[INPUT DATA]

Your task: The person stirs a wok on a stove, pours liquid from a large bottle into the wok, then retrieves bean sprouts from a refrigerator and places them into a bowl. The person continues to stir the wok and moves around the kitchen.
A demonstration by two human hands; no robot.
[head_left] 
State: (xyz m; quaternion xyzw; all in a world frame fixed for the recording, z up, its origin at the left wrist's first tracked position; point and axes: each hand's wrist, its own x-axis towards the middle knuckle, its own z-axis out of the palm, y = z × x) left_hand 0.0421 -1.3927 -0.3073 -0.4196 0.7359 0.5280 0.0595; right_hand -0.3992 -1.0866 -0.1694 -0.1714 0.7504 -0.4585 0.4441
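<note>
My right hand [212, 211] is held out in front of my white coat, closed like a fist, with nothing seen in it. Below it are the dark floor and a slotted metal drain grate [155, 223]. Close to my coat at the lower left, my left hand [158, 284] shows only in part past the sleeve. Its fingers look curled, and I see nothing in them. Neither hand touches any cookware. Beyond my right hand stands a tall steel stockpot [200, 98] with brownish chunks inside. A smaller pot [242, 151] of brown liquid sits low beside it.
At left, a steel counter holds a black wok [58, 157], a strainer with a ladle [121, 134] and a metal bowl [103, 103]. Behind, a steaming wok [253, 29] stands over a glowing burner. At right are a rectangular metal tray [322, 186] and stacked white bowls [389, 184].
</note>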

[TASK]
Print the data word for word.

[EXERCISE RESPONSE]
Your task: The person stirs a wok on a stove, pours liquid from a large bottle into the wok, then retrieves bean sprouts from a refrigerator and places them into a bowl. The person continues to stir the wok and moves around the kitchen.
A demonstration by two human hands; no robot.
[head_left] 
State: (xyz m; quaternion xyzw; all in a world frame fixed for the recording, z up, its origin at the left wrist's first tracked position; point and axes: each hand's wrist, its own x-axis towards the middle knuckle, its own z-axis out of the palm, y = z × x) left_hand 0.0421 -1.3927 -0.3073 -0.4196 0.7359 0.5280 0.0595; right_hand -0.3992 -1.0866 -0.1694 -0.1714 0.7504 -0.4585 0.4441
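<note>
My right hand [212, 211] is held out in front of my white coat, closed like a fist, with nothing seen in it. Below it are the dark floor and a slotted metal drain grate [155, 223]. Close to my coat at the lower left, my left hand [158, 284] shows only in part past the sleeve. Its fingers look curled, and I see nothing in them. Neither hand touches any cookware. Beyond my right hand stands a tall steel stockpot [200, 98] with brownish chunks inside. A smaller pot [242, 151] of brown liquid sits low beside it.
At left, a steel counter holds a black wok [58, 157], a strainer with a ladle [121, 134] and a metal bowl [103, 103]. Behind, a steaming wok [253, 29] stands over a glowing burner. At right are a rectangular metal tray [322, 186] and stacked white bowls [389, 184].
</note>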

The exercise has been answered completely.